# [TASK BRIEF]
Starting with the line that has "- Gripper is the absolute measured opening" in the records below and stopping after the line that has "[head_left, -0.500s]", output every line exactly and nothing else; skip pictures.

# [GIVEN ENTRIES]
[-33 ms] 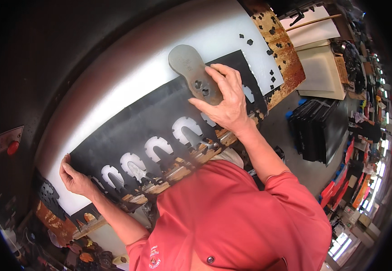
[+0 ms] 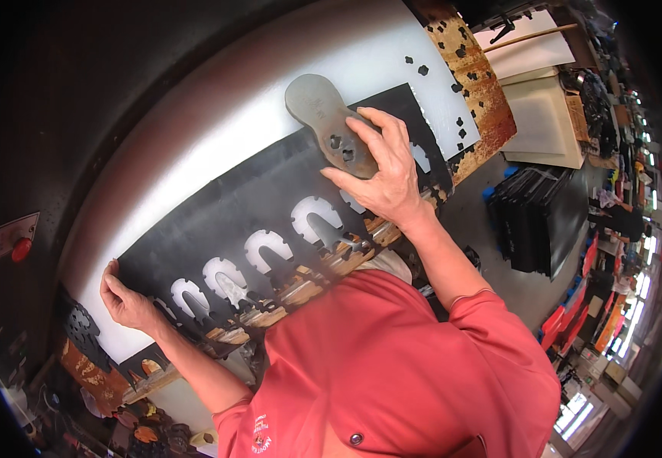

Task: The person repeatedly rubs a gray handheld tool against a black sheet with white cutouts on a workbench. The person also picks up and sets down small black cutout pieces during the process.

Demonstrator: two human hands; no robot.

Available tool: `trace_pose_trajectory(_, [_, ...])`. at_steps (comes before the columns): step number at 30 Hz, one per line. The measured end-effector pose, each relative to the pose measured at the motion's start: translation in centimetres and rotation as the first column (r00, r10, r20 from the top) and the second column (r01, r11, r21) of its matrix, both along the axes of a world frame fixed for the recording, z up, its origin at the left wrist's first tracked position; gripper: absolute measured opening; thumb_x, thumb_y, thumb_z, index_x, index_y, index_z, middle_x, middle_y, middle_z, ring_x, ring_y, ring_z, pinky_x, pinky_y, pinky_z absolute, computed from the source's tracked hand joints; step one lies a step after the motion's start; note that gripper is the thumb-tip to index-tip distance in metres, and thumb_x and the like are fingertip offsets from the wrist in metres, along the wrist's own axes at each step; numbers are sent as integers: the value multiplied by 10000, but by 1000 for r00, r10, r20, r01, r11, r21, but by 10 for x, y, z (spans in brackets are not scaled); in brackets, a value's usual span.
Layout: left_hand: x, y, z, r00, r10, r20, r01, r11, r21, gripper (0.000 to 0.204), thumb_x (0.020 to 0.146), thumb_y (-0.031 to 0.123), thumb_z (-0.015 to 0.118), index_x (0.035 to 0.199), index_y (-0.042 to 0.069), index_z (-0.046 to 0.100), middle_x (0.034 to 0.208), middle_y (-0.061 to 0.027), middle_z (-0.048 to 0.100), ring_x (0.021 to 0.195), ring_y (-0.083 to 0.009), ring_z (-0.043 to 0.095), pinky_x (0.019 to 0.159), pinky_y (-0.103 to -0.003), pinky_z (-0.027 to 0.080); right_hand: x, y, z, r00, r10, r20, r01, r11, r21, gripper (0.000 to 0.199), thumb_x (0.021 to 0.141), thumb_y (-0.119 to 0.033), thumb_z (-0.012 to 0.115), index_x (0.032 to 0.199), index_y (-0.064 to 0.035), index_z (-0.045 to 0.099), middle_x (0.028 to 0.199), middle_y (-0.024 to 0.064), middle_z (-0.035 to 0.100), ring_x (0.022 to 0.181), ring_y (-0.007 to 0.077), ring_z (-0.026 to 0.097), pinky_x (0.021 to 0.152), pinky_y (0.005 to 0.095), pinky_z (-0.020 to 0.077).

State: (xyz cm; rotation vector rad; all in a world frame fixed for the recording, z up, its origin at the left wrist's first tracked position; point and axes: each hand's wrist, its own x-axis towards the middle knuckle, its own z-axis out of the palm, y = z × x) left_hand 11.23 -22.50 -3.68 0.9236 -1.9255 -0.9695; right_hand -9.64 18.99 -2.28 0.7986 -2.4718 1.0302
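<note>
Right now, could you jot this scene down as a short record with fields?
Left hand: touching the left corner of a flat black sheet with arch-shaped cutouts
Right hand: gripping a flat grey, narrow-waisted plate with rounded ends
Under the sheet: smooth white board
Board's right end: small black scraps
Farther right: stack of flat black pieces

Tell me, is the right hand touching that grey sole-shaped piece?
Touching. The head view shows the right hand around the near end of the grey sole-shaped piece, fingers against one edge and thumb against the other.
</note>
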Motion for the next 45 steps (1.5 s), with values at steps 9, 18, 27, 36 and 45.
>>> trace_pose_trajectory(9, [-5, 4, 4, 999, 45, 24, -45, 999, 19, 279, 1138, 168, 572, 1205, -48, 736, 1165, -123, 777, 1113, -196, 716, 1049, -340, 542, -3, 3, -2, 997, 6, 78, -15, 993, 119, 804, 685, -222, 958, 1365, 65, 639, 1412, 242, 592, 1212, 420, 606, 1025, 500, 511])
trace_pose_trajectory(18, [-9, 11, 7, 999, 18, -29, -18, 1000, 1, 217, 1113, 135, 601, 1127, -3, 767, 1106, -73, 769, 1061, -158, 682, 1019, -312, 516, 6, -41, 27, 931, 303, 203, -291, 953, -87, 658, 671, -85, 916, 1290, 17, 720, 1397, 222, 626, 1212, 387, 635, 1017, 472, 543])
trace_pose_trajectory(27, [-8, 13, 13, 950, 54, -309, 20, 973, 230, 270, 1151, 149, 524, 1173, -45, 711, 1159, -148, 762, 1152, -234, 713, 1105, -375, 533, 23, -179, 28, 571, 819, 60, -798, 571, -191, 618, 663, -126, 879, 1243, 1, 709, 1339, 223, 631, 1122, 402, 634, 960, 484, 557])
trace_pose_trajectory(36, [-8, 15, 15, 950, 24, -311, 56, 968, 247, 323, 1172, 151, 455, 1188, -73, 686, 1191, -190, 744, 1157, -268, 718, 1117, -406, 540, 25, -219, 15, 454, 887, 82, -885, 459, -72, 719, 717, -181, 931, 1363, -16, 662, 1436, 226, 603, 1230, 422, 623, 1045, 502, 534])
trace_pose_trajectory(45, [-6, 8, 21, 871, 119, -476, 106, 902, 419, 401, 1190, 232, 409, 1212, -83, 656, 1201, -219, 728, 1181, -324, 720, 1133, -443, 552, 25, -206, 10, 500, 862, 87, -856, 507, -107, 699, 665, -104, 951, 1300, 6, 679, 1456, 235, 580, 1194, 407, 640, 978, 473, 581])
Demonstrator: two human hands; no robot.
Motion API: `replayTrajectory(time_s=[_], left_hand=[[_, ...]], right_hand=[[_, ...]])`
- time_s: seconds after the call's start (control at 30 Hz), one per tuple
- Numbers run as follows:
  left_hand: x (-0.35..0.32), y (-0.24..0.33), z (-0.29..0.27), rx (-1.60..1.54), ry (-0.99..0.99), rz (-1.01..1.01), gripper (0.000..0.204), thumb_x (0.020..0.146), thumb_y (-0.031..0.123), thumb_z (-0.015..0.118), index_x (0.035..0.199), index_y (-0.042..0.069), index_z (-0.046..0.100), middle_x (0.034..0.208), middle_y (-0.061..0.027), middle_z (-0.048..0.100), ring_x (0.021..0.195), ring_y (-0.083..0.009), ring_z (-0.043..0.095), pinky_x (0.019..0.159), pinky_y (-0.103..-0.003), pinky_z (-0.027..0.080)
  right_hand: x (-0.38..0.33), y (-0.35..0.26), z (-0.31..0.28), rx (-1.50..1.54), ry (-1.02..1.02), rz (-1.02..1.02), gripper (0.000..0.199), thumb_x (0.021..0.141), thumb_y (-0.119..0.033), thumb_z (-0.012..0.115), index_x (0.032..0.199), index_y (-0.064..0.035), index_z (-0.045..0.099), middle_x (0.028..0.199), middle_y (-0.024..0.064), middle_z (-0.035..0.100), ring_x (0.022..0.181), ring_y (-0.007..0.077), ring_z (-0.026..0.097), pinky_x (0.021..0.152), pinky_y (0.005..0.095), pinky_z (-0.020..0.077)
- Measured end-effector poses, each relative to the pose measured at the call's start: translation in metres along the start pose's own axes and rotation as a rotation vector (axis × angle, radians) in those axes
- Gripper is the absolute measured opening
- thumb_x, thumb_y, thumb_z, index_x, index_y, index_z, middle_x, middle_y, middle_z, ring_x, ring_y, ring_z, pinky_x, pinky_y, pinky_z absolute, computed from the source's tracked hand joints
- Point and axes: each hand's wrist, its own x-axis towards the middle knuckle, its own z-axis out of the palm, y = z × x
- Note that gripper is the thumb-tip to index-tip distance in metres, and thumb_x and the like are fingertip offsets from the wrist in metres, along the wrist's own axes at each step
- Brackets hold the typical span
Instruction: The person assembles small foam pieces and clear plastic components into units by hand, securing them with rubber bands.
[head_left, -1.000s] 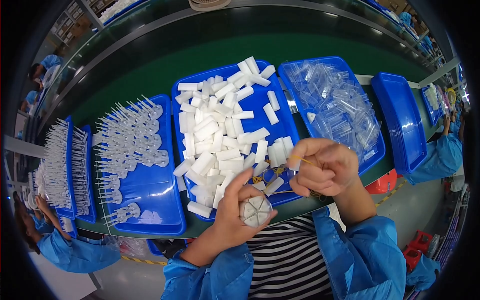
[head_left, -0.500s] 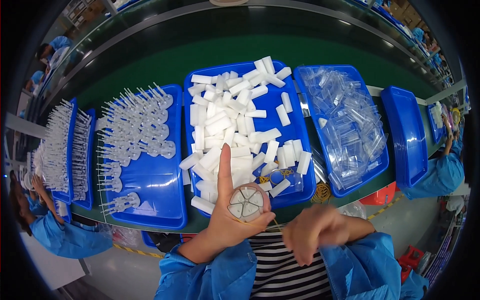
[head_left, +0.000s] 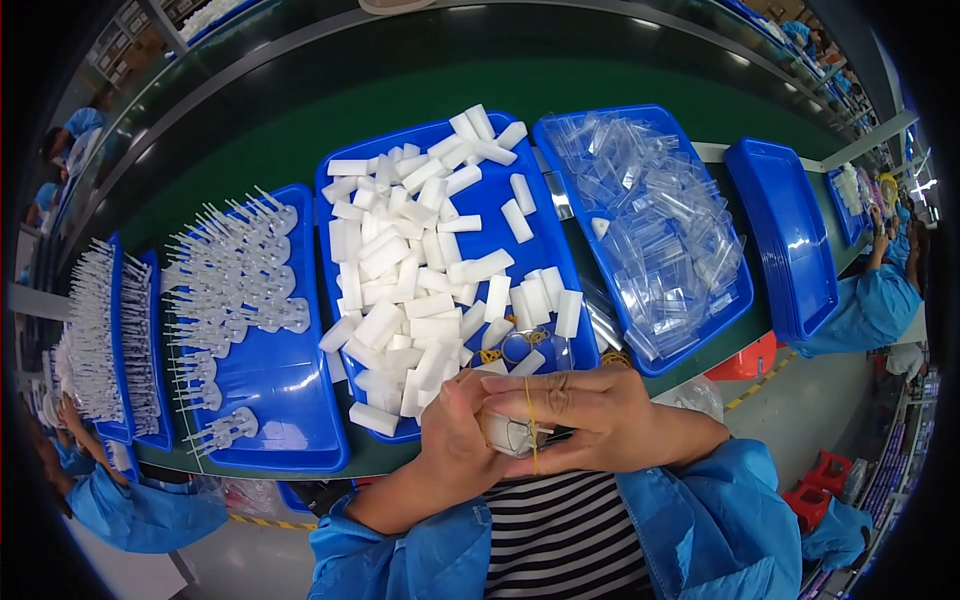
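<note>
Close in front of my body, my left hand (head_left: 452, 435) is closed around a round bundle of whitish wedge-shaped pieces (head_left: 508, 436). My right hand (head_left: 605, 420) meets it from the right, with a thin yellow rubber band (head_left: 532, 428) stretched across its fingers and thumb at the bundle's end. Most of the bundle is hidden by my hands. Just beyond them, a blue tray (head_left: 560, 295) holds a heap of white foam-like blocks (head_left: 385, 255), plus some yellow rubber bands (head_left: 490, 356) near its front right corner.
To the left, a blue tray (head_left: 285, 425) carries white discs with upright pins (head_left: 235, 270). On the right, another tray holds clear plastic sleeves (head_left: 660, 230); stacked blue trays (head_left: 790, 240) stand past it. Co-workers sit at the left (head_left: 140, 500) and right (head_left: 860, 305).
My right hand has come left to the bundle and now stretches the rubber band. My left hand has turned the bundle, and its raised index finger has folded down. The whole view has shifted slightly.
</note>
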Motion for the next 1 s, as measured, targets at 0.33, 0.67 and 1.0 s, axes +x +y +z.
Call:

# [EXERCISE OUTPUT]
- Gripper is the absolute measured opening
- thumb_x, thumb_y, thumb_z, index_x, index_y, index_z, middle_x, middle_y, middle_z, ring_x, ring_y, ring_z, pinky_x, pinky_y, pinky_z absolute, computed from the source's tracked hand joints
- Point and axes: each hand's wrist, its own x-axis towards the middle knuckle, its own z-axis out of the palm, y = z × x
- Note that gripper is the thumb-tip to index-tip distance in metres, and thumb_x and the like are fingertip offsets from the wrist in metres, along the wrist's own axes at each step
- Brackets hold the typical span
Instruction: The person assembles small foam pieces and clear plastic components into units by hand, securing them with rubber bands.
[head_left, -1.000s] 
[head_left, -0.500s] 

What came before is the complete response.